Il paese è in subbuglio per le enormi difficoltà ad ospitare gli armati diretti a Roma, come lo sarà poco dopo per queli che fuggono sostituiti dalle truppe austriache corse in soccorso della Santa Sede. Il problema è il solito, e riguarda soprattutto l’approvvigionamento del vitto e degli alloggi per la truppa e gli ufficiali, il ricovero per le cavalcature, la dotazione dei foraggi e della paglia. Dovrebbero venire in soccorso anche gli altri comuni limitrofi ma nessuno aiuta San Benedetto ed ancora meno si hanno soccorsi da Ascoli, sede del Comando repubblicano, alle prese anch’esso con altrettanti problemi di accoglienza e con i rinnovati fermenti di rivolta delle zone di montagna.

Alcuni aspetti inediti di quei giorni emergono da alcuni documenti conservati presso l’Archivio di Stato di Ascoli. Sappiamo che a comandare la Guardia Nazionale del luogo è Emidio Neroni, figlio di Giuseppe, quet’ultimo noto personaggio della politica non solo locale, già coinvolto nelle precedenti situazioni dei governi francesi, suocero del deputato in quel momento al parlamento della Repubblica, Secondo Moretti. Il sindaco è Leandro Anelli mentre Giovanni Arcangeli (un antenato di “Carluccio il pittore”, mitico personaggio sambenedettese della prima metà del XX secolo) ricopre il posto di provveditore alle forniture; il “cittadino Marcelli “ è stato nominato comandante della batteria costiera onde…”impedire lo sbarco degli austriaci”.

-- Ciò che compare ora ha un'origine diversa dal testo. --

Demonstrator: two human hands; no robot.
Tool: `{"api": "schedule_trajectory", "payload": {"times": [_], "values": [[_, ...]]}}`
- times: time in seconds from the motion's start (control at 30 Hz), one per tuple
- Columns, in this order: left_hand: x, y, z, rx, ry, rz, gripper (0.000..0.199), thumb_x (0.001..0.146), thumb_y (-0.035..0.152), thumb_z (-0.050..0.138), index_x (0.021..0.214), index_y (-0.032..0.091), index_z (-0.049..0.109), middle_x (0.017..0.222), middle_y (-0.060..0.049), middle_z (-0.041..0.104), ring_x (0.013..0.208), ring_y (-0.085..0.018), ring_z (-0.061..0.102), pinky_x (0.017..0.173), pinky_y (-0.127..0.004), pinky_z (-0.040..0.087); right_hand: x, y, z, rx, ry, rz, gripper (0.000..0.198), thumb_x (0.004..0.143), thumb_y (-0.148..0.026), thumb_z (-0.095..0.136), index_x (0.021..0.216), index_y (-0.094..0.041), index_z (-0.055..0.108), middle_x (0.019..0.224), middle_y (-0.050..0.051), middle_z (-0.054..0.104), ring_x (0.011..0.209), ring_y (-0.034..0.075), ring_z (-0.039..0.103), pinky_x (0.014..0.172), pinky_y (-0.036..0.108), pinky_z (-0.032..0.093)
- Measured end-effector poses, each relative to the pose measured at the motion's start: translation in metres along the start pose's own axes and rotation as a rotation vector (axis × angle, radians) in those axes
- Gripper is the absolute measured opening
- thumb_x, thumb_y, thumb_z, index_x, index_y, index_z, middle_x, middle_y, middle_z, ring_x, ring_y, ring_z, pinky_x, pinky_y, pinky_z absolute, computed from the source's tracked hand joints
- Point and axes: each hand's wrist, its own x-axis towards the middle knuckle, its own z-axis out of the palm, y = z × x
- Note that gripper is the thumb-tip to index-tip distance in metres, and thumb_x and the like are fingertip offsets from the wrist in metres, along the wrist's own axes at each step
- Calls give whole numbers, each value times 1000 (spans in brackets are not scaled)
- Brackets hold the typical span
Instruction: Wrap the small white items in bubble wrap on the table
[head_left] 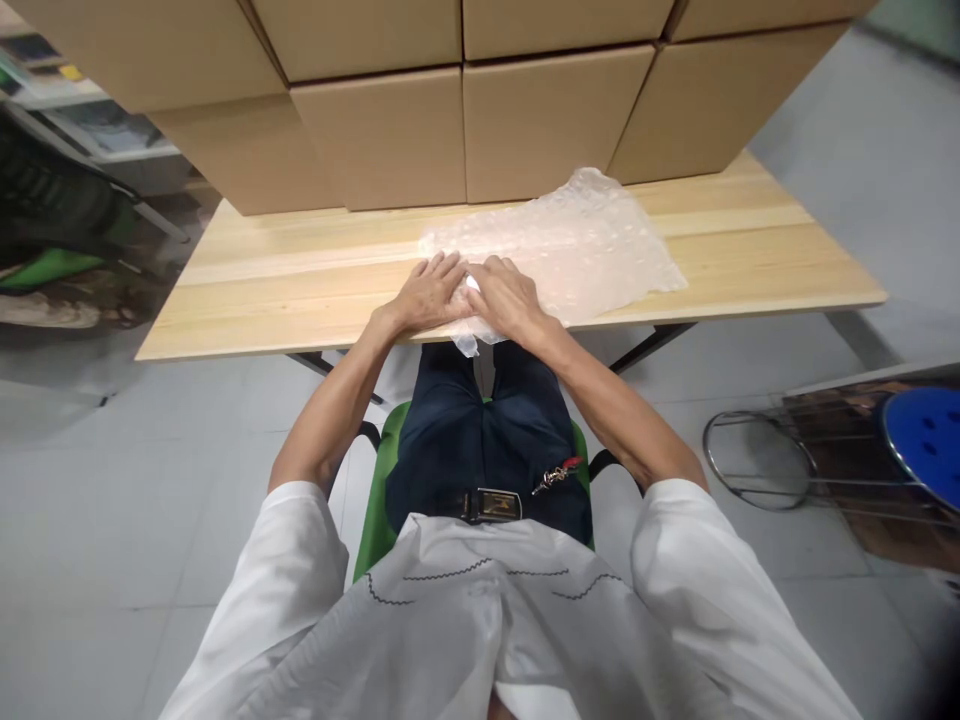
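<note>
A clear sheet of bubble wrap lies on the wooden table, spreading right and back from my hands. Its near end bunches up and hangs slightly over the front edge. My left hand lies flat on this near end with its fingers stretched out. Close beside it, my right hand has its fingers curled over the wrap. A small white object shows between the two hands; its kind cannot be made out, and most of it is hidden.
Stacked cardboard boxes line the back of the table. I sit on a green chair at its front edge. A blue stool lies on its side at the right. A dark chair stands at the left.
</note>
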Motion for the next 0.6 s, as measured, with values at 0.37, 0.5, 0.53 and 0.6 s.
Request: {"api": "schedule_trajectory", "payload": {"times": [0.37,0.5,0.53,0.6], "values": [[-43,-14,-15,-217,16,105,120,118,96,48,206,14,44,217,-17,36,206,-42,30,170,-55,20,-27,23,-11,78,19,34,71,129,-48,38,187,-23,70,182,19,78,170,44,67,150,63,51],[-56,-13,-12,-237,-9,144,123,116,103,43,205,19,50,216,-13,41,205,-43,32,171,-57,18,-28,25,-4,62,56,108,70,127,-50,42,187,-29,73,178,16,81,168,46,69,146,67,56],[-56,-11,-9,-231,-12,146,122,116,103,44,204,20,51,215,-13,43,205,-43,32,171,-58,18,-27,26,-2,60,65,116,70,127,-51,43,186,-31,73,177,16,82,168,47,69,145,67,57],[-56,-6,-3,-224,9,160,117,116,102,46,202,23,54,212,-13,48,203,-45,36,170,-62,21,-25,31,3,62,92,101,67,127,-52,44,183,-34,76,174,15,83,165,45,72,143,67,59]]}}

Tra quei documenti fa spicco il carteggio del sambenedetese De Cugni Tommaso, doganiere a Porto d’Ascoli, che dopo aver avuto l’autorizzazione ad assentarsi dall’incarico dal marchese Sgariglia, ha fatto domanda per arruolarsi ed andare a combattere contro i briganti. Ancora più patriottica è la richiesta che ha avanzato Alessandro Voltattorni, ancora minorenne e quindi ostacolato nell’impresa, che vuole arruolarsi nel corpo dei dragoni.

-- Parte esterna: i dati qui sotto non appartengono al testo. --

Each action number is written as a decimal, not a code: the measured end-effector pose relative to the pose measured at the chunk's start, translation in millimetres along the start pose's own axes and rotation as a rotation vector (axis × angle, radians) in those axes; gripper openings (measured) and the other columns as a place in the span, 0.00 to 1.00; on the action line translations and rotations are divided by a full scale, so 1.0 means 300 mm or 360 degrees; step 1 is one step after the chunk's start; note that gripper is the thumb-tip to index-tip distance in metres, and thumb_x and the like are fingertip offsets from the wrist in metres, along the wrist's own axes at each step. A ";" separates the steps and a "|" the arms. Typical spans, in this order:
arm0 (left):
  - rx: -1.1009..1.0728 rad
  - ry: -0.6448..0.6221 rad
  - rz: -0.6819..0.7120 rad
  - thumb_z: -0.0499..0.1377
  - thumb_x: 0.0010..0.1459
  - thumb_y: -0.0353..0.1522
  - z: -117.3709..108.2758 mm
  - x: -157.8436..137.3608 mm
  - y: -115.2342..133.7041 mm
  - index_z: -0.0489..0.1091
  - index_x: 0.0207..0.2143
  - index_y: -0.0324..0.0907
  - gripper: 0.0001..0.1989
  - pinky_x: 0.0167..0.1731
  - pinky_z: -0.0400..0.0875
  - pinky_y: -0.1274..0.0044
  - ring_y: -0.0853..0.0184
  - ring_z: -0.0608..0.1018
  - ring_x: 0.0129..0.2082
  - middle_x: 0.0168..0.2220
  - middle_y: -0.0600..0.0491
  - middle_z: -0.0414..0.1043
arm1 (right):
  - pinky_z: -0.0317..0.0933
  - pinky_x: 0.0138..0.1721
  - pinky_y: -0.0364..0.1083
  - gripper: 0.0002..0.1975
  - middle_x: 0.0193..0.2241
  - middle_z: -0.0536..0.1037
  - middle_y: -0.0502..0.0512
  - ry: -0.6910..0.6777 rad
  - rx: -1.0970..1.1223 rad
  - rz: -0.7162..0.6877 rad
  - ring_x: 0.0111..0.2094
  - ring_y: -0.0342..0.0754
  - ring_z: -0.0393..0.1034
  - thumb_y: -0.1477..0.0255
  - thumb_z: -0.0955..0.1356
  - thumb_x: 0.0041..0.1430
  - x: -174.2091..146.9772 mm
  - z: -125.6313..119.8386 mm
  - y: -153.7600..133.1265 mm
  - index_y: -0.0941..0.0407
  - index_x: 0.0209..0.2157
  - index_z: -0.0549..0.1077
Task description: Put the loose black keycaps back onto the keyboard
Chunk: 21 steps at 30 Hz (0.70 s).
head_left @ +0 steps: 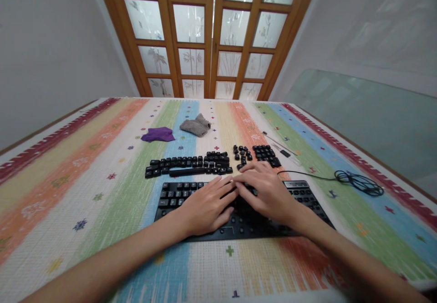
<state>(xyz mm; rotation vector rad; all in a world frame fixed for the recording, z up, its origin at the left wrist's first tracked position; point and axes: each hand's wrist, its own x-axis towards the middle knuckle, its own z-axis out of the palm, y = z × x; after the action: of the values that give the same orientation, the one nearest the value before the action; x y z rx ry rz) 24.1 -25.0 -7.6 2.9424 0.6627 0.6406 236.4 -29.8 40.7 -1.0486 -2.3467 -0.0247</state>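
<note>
A black keyboard (pixel 174 198) lies on the striped table near me, with some key sockets bare along its lower part. My left hand (pixel 205 205) rests palm down on its middle, fingers pointing right. My right hand (pixel 268 191) lies over the keyboard's upper middle, its fingertips meeting those of the left. Whether either hand pinches a keycap is hidden. Loose black keycaps (pixel 189 164) are laid out in rows just beyond the keyboard, with two more groups of keycaps (pixel 256 153) to the right.
A purple cloth (pixel 158 134) and a grey cloth (pixel 195 125) lie farther back. A thin tool (pixel 277 144) lies at the right, and the keyboard's coiled black cable (pixel 358 182) beyond it. A wooden glazed door (pixel 208 34) stands behind the table.
</note>
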 end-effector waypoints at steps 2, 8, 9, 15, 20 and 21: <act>0.0033 -0.0071 -0.0014 0.52 0.68 0.35 0.004 0.001 -0.003 0.61 0.62 0.33 0.23 0.65 0.57 0.60 0.53 0.64 0.66 0.64 0.39 0.62 | 0.61 0.48 0.54 0.08 0.36 0.81 0.57 -0.0146 0.0108 0.0080 0.44 0.54 0.70 0.74 0.66 0.64 0.063 0.012 0.046 0.56 0.38 0.78; 0.0021 -0.0228 -0.0014 0.47 0.72 0.41 -0.022 0.010 -0.006 0.59 0.64 0.32 0.27 0.68 0.49 0.64 0.55 0.58 0.69 0.68 0.41 0.56 | 0.61 0.50 0.50 0.08 0.39 0.82 0.57 -0.0358 0.0089 0.0261 0.44 0.53 0.72 0.78 0.68 0.59 0.253 0.124 0.134 0.58 0.38 0.80; -0.0002 -0.0253 -0.0018 0.47 0.72 0.42 -0.029 0.012 -0.007 0.59 0.64 0.32 0.27 0.68 0.47 0.64 0.56 0.59 0.68 0.67 0.41 0.56 | 0.60 0.51 0.51 0.09 0.39 0.82 0.58 -0.0348 0.0059 0.0259 0.45 0.54 0.71 0.78 0.67 0.59 0.278 0.146 0.139 0.59 0.38 0.80; -0.0104 -0.0327 -0.0016 0.45 0.72 0.46 -0.048 0.009 -0.017 0.57 0.66 0.34 0.30 0.69 0.44 0.67 0.58 0.57 0.69 0.68 0.43 0.54 | 0.58 0.51 0.53 0.10 0.38 0.82 0.63 -0.0387 -0.0045 0.0239 0.41 0.55 0.71 0.76 0.67 0.59 0.377 0.242 0.155 0.61 0.37 0.81; -0.0121 -0.0323 -0.0008 0.44 0.70 0.51 -0.042 -0.002 -0.011 0.52 0.68 0.32 0.36 0.70 0.39 0.66 0.59 0.52 0.71 0.70 0.42 0.48 | 0.57 0.48 0.52 0.09 0.36 0.83 0.61 -0.0446 -0.0088 0.0249 0.39 0.54 0.69 0.77 0.67 0.58 0.406 0.273 0.178 0.60 0.34 0.82; -0.0120 -0.0319 -0.0005 0.44 0.70 0.51 -0.041 -0.003 -0.010 0.52 0.67 0.32 0.36 0.70 0.39 0.66 0.59 0.52 0.71 0.70 0.42 0.48 | 0.57 0.48 0.51 0.09 0.36 0.83 0.61 -0.0458 -0.0088 0.0249 0.39 0.54 0.69 0.78 0.67 0.58 0.408 0.278 0.183 0.59 0.33 0.82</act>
<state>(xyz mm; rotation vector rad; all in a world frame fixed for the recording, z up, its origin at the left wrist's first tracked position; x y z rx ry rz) 17.2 -23.2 2.9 2.8829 0.6090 0.3547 168.3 111.2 20.7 -1.3368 -2.5206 0.1293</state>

Ci sono segnali delle consuete insolvenze per le diverse forniture e soprattutto le difficoltà ricettive per un paese oggettivamente incapace dal punto di vista della sua estensione e della sua urbanistica, ad ospitare quanti intendono farvi sosta. Ad un certo punto c’è l’offerta dei signori Saladini che prospettano la possibilità di strutturare definitivamente il palazzo che hanno in costruzione, in cambio dell’assunzione delle spese relative da parte del Comune. Si trattava del complesso con giardino ubicato sulla Nazionale, poco distante dal teatro Concordia con la facciata settentrionale sull’attuale piazza Nardone, (palazzo oggi abbattuto e sostituito dal complesso edilizio che ospita tra l’altro gli Uffici di Igiene e Sanità della ASL), che viene ritenuto in grado di ospitare qualche centinaio di individui. Il relativo carteggio presenta la nota finale delle spese sostenute dai proprietari ma non dice se queste sono state saldate da qualcuno.

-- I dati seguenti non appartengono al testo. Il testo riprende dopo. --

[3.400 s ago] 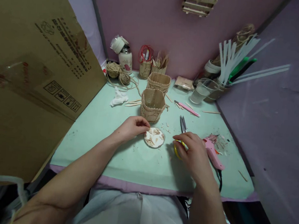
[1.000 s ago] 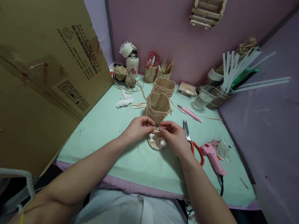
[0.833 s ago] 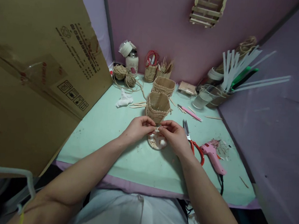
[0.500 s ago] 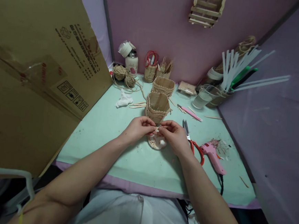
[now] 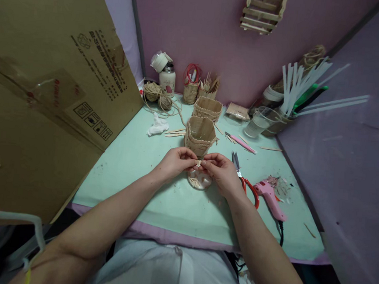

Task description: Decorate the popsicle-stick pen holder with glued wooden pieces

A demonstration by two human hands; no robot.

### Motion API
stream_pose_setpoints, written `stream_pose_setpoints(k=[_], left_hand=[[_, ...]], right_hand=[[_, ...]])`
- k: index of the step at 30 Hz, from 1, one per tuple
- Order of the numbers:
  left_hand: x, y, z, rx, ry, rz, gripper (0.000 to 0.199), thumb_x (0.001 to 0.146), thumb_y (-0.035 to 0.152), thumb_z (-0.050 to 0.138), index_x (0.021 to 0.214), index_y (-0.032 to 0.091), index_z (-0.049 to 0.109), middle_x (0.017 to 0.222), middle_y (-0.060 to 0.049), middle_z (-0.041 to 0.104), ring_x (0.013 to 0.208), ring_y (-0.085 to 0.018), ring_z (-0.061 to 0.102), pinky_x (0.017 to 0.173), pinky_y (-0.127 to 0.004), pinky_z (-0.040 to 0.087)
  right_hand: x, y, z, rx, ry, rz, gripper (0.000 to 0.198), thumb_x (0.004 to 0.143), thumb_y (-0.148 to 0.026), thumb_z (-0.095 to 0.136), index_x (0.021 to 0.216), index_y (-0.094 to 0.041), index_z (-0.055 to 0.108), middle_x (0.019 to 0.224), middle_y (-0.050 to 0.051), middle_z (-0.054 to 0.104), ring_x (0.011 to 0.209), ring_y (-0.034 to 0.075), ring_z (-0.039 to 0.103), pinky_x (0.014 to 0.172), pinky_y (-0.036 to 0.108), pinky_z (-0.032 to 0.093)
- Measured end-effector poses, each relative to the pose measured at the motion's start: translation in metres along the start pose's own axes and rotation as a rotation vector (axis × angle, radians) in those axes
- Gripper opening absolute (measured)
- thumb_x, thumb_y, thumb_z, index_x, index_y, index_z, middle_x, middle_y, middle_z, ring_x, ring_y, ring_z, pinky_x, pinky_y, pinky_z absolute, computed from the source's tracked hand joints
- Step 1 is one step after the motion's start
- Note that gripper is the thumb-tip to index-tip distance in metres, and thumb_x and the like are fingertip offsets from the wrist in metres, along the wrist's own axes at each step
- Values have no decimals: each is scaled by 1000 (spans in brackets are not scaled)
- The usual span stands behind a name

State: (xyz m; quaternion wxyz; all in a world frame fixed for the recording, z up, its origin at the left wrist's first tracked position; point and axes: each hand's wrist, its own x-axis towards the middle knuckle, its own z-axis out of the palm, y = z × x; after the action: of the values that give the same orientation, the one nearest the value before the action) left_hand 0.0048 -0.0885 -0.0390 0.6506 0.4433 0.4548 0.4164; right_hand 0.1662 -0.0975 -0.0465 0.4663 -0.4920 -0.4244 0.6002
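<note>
My left hand (image 5: 177,164) and my right hand (image 5: 219,170) meet at the middle of the table, both closed in a pinch. Between their fingertips is a small pale strip (image 5: 199,163), which looks like a bit of thin wood; most of it is covered by the fingers. Right under the hands lies a small round dish (image 5: 199,181) with white pieces and pale slivers in it, partly hidden. Just beyond the fingertips stands a woven basket (image 5: 200,136) with a braided rim, upright. A second such basket (image 5: 207,109) stands behind it.
Red-handled scissors (image 5: 251,191) and a pink glue gun (image 5: 272,201) lie right of my right hand. Farther back are a pink pen-like cutter (image 5: 242,143), a plastic cup (image 5: 259,123) and twine balls (image 5: 157,95). A large cardboard box (image 5: 48,104) borders the left side.
Both hands keep nearly the same place and pinch. The small strip between the fingertips appears slightly turned; the view has shifted a little.
</note>
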Motion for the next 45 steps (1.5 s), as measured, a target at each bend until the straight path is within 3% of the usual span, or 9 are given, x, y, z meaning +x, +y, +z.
stream_pose_setpoints(k=[5, 9, 12, 17, 23, 28, 37, 41, 45], left_hand=[[1, 2, -2, 14, 36, 17, 15, 65, 19, 73, 73, 13, 62, 65, -1, 64, 64, -14, 65, 66, -28, 51], [1, 5, -4, 58, 72, 56, 14, 64, 19, 72, 73, 14, 62, 65, -1, 63, 63, -12, 63, 65, -27, 50], [2, 5, -5, 95, 82, 78, 13, 64, 18, 70, 74, 14, 62, 65, -1, 63, 62, -12, 62, 64, -26, 48], [3, 5, -5, 110, 89, 77, 13, 64, 19, 70, 73, 14, 62, 63, 0, 63, 61, -12, 60, 63, -26, 47], [3, 7, -3, 105, 104, 68, 13, 62, 17, 70, 72, 14, 61, 62, 0, 62, 60, -12, 60, 63, -26, 46], [1, 9, -3, 155, 109, 77, 12, 63, 17, 68, 73, 15, 62, 62, 1, 62, 58, -11, 57, 61, -25, 44], [2, 7, -4, 140, 110, 90, 12, 62, 17, 68, 72, 14, 62, 63, 1, 62, 59, -11, 57, 62, -25, 45], [2, 6, -5, 131, 103, 100, 12, 62, 17, 69, 71, 14, 62, 64, 0, 62, 60, -11, 57, 63, -26, 45], [3, 5, -6, 137, 112, 107, 13, 62, 17, 69, 72, 14, 63, 65, 0, 62, 61, -11, 57, 63, -26, 45]], right_hand=[[0, -1, -7, -181, 53, -105, 21, 66, -31, 74, 80, -19, 62, 65, -1, 65, 60, 14, 61, 57, 25, 47], [-3, -2, -15, -502, -103, -177, 10, 74, -27, 62, 78, -19, 67, 72, 1, 67, 64, 15, 60, 58, 26, 44], [-6, -1, -19, -797, -178, -257, 13, 76, -19, 55, 78, -20, 68, 75, 0, 67, 69, 15, 59, 64, 26, 42], [-6, 0, -14, -1115, -116, -447, 17, 83, -18, 53, 81, -20, 70, 84, 4, 64, 81, 18, 57, 72, 28, 39], [-3, 8, 2, -1390, 6, -508, 20, 87, -20, 54, 79, -21, 72, 81, 7, 64, 82, 21, 54, 67, 32, 31], [-3, 16, 9, -1462, 40, -533, 22, 87, -20, 53, 72, -21, 70, 77, 8, 64, 77, 21, 52, 63, 33, 26], [-7, 9, 3, -1258, -64, -437, 13, 79, -16, 56, 72, -20, 66, 81, 4, 63, 81, 20, 54, 69, 31, 30], [-10, 6, 4, -1342, -14, -502, 18, 85, -21, 54, 85, -22, 72, 88, 7, 62, 87, 22, 51, 70, 33, 28], [-11, 7, 5, -1419, -62, -558, 19, 85, -20, 55, 86, -24, 73, 90, 8, 61, 87, 23, 47, 68, 33, 26]])
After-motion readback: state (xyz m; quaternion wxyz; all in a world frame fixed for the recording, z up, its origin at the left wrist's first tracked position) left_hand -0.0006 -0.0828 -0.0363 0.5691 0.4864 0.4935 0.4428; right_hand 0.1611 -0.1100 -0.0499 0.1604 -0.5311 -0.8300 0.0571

Il documento più singolare,invece, riguarda proprio il generale Giuseppe Garibaldi che troviamo citato in una lettera indirizzata ad Ascoli, del 27.1.1849 in cui dice che “Nella sera dal 24 al 25 corrente mese gunse in questo luogo il Generale Giuseppe Garibaldi con una scorta composta da sei militari a cavallo, facendo il seguito suddetto fermata per una notte nella locanda di un tal Emidio Pulcini il quale ha fornito di tutto l’occorrente i sudetti sei cavalli”. E’ Leandro Anelli che scrive e che si vede rispondere da lì a due giorni che deve rivolgersi ad Ancona. Nemmeno di questa istanza conosciamo l’esito finale, ma crediamo che si tratti ancora di uno dei tanti “paglioni bruciati” per la circostanza…e che ha visto indirettamente protagonista nientemeno che Garibaldi.